警察手上拎著滿滿一兜黃碟道:“你這裏麵是撒子東西?”
“這……不就是大家喜聞樂見的那點事嗎?”他強詞奪理道。
“你別嘴硬,待會我就讓你慢慢喜聞樂見。”警察說罷拎著布兜去了甬道裏的一間屋子。
以洛奇的手段,想要掙脫手銬那就是眨眼之功,但是我們不想惹麻煩,按兵不動,玻璃眼則心有不甘,碎碎叨叨的罵著我,說他舅舅是黑社會的,待會出去有我們好看的。
說也巧,那死不承認嫖娼的小道士被警察帶過來銬在和我們並排的暖氣管上,警察指著他道:“你想清楚了到底是嫖娼還是替人治病,撒子時候想清楚嘍,撒子時候讓你起來。”
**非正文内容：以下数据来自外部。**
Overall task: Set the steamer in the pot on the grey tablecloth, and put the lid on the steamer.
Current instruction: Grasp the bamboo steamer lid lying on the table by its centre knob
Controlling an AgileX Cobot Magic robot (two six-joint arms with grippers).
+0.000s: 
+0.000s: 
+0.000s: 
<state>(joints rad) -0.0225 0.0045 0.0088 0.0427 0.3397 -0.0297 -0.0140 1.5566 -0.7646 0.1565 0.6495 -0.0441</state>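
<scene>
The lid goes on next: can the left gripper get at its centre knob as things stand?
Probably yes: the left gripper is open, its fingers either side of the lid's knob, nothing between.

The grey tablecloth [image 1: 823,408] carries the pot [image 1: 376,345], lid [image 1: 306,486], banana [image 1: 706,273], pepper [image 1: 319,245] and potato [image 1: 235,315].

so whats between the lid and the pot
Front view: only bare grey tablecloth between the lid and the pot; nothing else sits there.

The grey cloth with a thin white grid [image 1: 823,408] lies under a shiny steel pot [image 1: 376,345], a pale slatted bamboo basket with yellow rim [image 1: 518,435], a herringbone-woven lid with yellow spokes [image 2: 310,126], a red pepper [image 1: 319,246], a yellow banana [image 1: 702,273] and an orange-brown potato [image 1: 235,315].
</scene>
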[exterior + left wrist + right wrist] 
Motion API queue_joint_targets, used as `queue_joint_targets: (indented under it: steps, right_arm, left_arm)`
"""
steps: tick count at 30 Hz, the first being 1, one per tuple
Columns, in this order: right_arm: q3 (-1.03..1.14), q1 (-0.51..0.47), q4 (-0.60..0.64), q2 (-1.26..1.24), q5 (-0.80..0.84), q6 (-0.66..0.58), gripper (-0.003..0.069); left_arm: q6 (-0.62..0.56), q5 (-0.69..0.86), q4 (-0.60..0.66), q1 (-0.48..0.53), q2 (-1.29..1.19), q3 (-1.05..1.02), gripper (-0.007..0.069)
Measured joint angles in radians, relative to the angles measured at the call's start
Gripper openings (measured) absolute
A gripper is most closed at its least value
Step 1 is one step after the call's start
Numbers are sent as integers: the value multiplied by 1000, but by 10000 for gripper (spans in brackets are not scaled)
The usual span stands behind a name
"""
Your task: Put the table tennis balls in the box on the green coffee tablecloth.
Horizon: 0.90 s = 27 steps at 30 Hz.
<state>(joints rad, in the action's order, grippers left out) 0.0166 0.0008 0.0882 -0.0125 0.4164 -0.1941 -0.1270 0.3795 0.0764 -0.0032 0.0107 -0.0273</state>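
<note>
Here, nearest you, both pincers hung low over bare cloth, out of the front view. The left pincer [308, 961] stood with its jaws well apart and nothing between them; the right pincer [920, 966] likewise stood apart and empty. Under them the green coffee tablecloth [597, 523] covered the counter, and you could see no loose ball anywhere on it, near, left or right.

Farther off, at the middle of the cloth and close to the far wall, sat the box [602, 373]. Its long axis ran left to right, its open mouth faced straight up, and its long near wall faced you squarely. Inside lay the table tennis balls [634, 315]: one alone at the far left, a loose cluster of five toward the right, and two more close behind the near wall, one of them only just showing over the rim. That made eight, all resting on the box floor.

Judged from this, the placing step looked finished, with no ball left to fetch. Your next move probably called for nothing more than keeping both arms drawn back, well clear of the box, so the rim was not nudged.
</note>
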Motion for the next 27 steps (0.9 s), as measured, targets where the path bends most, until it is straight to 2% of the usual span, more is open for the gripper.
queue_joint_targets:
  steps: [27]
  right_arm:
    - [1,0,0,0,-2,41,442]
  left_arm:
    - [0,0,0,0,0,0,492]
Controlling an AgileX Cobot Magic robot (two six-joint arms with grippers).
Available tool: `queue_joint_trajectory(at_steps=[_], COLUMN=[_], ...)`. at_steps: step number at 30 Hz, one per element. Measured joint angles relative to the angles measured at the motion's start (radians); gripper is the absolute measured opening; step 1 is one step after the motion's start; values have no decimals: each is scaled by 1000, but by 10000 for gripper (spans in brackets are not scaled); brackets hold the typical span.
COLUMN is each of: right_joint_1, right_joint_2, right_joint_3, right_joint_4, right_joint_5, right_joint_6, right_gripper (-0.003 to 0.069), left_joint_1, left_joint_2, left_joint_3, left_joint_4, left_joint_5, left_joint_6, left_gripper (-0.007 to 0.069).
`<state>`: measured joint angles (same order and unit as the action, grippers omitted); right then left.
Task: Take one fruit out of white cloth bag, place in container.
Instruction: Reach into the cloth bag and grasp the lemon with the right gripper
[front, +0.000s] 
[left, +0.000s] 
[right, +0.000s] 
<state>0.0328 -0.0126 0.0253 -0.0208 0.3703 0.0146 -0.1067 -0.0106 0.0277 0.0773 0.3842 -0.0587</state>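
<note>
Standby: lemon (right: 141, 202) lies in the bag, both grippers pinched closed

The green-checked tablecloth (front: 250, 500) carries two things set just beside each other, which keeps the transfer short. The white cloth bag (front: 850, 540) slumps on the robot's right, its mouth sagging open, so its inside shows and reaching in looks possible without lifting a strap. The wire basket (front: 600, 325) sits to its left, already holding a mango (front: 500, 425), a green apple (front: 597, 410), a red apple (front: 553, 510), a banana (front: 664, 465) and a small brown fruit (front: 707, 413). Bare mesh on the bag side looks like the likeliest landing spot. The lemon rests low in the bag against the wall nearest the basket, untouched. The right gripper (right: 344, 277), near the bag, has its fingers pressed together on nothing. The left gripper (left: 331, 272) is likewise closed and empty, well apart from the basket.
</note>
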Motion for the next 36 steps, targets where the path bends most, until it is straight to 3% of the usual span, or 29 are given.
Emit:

“警察叔叔,我真是瞧病。”這小子哭的滿臉眼淚可憐兮兮的對警察道。
我實在忍不住笑出了聲,見警察走了沒影,他突然換了一副惡狠狠的嘴臉道:“笑個蛋?信不信老子一個電話叫三卡車人弄死你。”
這下我和洛奇同時笑出聲,玻璃眼恨恨的從口袋裏掏出一支煙點上,還沒抽就被警察夾手奪過道:“這裏有誰抽煙?有誰抽煙?”
“對不住、對不住,我忘了這是哪兒了。”玻璃眼雙後合十連拜幾下。
“再抽我讓你把一包煙吞下去。”警察凶了他一句轉身離開了。
隻見小道士偷偷摸摸從口袋裏取出一個小瓷瓶,左右望了望沒人注意他便擰開瓶蓋,飄出一股辛辣刺鼻類似於花椒的氣味,我心念一動道:“你這是磷化粉?”
他非常詫異道:“你知道這東西?”
“不就是蛇膽配紅花粉嗎,你用這東西腐蝕手銬,等到明天早上差不多能弄斷銬子,產生的煙氣就足夠把所有警察吸引過來了,你缺心眼嗎?”我問道。